Reproduce the listing below word for word, with no pictures.

▬▬▬▬▬▬▬▬▬▬

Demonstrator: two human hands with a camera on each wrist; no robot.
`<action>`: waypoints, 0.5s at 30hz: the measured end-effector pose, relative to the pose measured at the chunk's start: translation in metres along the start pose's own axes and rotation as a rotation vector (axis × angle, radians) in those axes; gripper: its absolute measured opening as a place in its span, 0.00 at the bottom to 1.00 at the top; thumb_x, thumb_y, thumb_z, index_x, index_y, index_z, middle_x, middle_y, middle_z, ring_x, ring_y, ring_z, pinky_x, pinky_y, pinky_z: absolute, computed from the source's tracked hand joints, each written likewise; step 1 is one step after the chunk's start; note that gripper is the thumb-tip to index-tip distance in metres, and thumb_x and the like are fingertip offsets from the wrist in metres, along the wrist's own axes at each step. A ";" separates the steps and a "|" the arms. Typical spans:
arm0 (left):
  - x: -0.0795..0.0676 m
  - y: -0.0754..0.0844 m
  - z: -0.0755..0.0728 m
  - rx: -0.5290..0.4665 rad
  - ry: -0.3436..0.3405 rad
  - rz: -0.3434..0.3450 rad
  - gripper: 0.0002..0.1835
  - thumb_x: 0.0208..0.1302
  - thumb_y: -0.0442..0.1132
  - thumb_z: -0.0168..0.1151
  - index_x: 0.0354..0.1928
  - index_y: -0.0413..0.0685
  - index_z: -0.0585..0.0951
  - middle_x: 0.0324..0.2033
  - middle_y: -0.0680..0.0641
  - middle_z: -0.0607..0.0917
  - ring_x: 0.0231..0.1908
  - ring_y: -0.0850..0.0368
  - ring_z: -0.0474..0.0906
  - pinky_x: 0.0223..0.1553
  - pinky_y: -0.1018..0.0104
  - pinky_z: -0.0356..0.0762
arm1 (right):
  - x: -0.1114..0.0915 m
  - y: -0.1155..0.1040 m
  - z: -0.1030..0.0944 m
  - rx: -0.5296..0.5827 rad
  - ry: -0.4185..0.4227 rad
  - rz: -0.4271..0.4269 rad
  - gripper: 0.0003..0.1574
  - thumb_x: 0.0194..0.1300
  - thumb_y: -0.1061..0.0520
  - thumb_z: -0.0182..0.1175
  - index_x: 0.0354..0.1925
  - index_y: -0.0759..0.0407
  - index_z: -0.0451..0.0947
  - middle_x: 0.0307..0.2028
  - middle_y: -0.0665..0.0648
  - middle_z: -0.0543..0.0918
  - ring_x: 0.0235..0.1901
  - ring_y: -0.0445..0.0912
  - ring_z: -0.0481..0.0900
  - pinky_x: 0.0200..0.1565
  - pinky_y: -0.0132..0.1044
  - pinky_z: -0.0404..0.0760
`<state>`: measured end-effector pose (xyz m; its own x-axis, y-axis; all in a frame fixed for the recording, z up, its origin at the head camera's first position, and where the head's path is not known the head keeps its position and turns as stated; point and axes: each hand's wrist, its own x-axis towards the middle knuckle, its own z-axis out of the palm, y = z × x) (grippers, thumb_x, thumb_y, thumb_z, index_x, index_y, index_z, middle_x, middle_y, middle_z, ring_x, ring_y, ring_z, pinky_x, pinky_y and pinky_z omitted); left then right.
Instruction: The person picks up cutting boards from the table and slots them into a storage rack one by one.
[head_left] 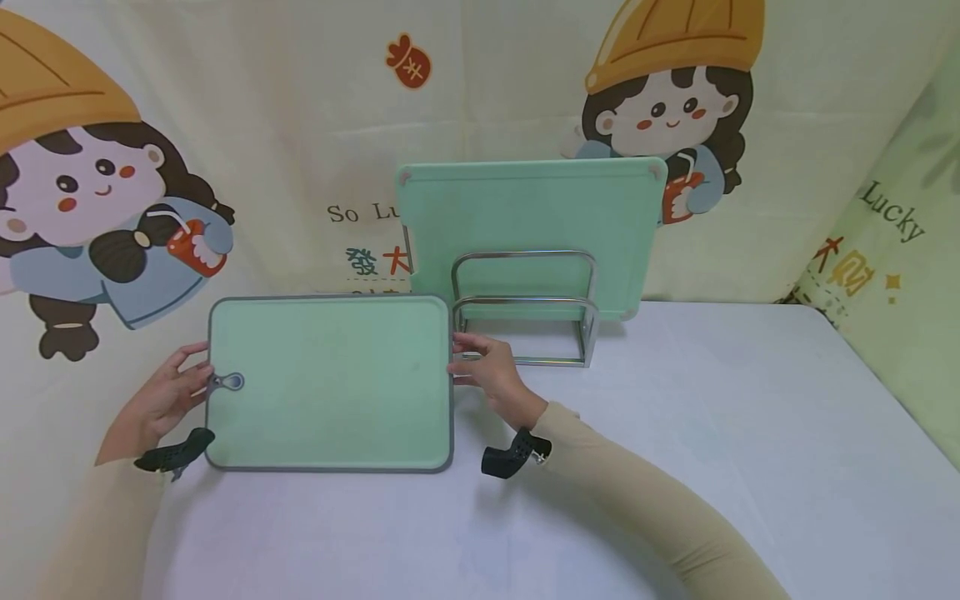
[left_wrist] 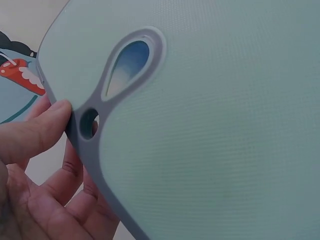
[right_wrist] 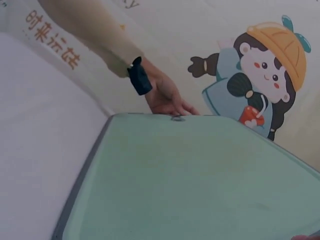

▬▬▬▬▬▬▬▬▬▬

Completed task.
Demonstrator: two human hands with a camera on each wrist; no robot.
`<action>`: waypoints, 0.5s at 30hz: the measured end-effector pose, relative to the pose measured at the chunk's start: translation in metres along the start pose's own axes and rotation as a rotation vector (axis × angle, radians) in those axes; gripper: its absolute measured opening as a place in its span, 0.00 at the bottom to 1.00 at the top; thumb_x, thumb_y, thumb_z, index_x, index_y, index_z, middle_x, middle_y, middle_z, ring_x, ring_y, ring_z, pinky_x, pinky_y, pinky_z: absolute, computed from the source's tracked hand joints, each written likewise; step 1 is one step after the chunk's start; note that gripper is the thumb-tip to index-tip distance in metres, and thumb_x and the like are fingertip offsets from the wrist in metres, along the wrist's own axes at each step. A ";" separates the steps and a "|" the arms. Typical spans:
arm0 (left):
  - x: -0.0795..0.0676 m
  - y: -0.0754..0.0844 m
  - z: -0.0755..0.0728 m
  - rx: -0.5290..0.4665 rad
  - ry: -0.3436..0.3405 rad
  - rz: -0.3434..0.3450 rad
  - gripper: 0.0002..0.1835
  - thumb_x: 0.0208..0.1302
  - thumb_y: -0.0442..0.1132
  - thumb_z: -0.0168..0.1151
  - index_x: 0.0354..0.1928
  - index_y: -0.0413..0.0685
  - index_z: -0.0585..0.0951
  - middle_x: 0.0324..0.2033
  - middle_y: -0.0680..0.0641
  - middle_z: -0.0607..0.0917
  - ring_x: 0.0231..0.1908
  - ring_y: -0.0850..0.0368
  - ring_z: -0.0474..0.0906
  - pinky_x: 0.0223..0.1553
  - pinky_y: -0.1018..0.0104
  - pinky_z: -0.0356..0.0762
arm1 (right):
  - x: -0.1114..0.0915 m
  - y: -0.1155..0.1040 m
  - z: -0.1030..0.0944 m
  - rx: -0.5296..0.5827 rad
  - ry: -0.4185..0.4227 rad
  - rz: -0.4271..0.4269 rad
  - gripper: 0.0003..0.1574
  - thumb_x: 0.0194..0.1300
  - thumb_y: -0.1061..0.0520
  - thumb_z: -0.0182..0.1175
  - index_x: 0.0354..0.1925
  - index_y: -0.0759..0.0407
  - index_z: -0.0451..0.0947
  - middle_x: 0.0307..0.2028
  - middle_y: -0.0665..0.0648
  - middle_z: -0.0543..0.0918
  - ring_x: 0.0235..0.1901
  - ring_y: -0.0445..0.0912
  - ring_z: -0.0481..0.0900
  - pinky_x: 0.0200..0.1565
  - pinky_y: -0.0132..0.1044
  - pinky_z: -0.0404..0.0760
`<state>`: measured end-effector pose (xyz m; its own x-axis, y-axis; all in a frame fixed for the recording, z up, its origin at the head camera's first position, and where the head's path is not known the head keeps its position and turns as stated; point and axes: each hand's wrist, its own x-axis towards the middle knuckle, its own z-axis out of the palm, y = z × x) (grippers, thumb_x, thumb_y, thumb_z, index_x, index_y, index_z, middle_x, middle_y, middle_z, ring_x, ring_y, ring_z, pinky_x, pinky_y and pinky_z omitted); left then right.
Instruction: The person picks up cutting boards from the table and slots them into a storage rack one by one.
[head_left] 
[left_wrist] 
[right_wrist] 

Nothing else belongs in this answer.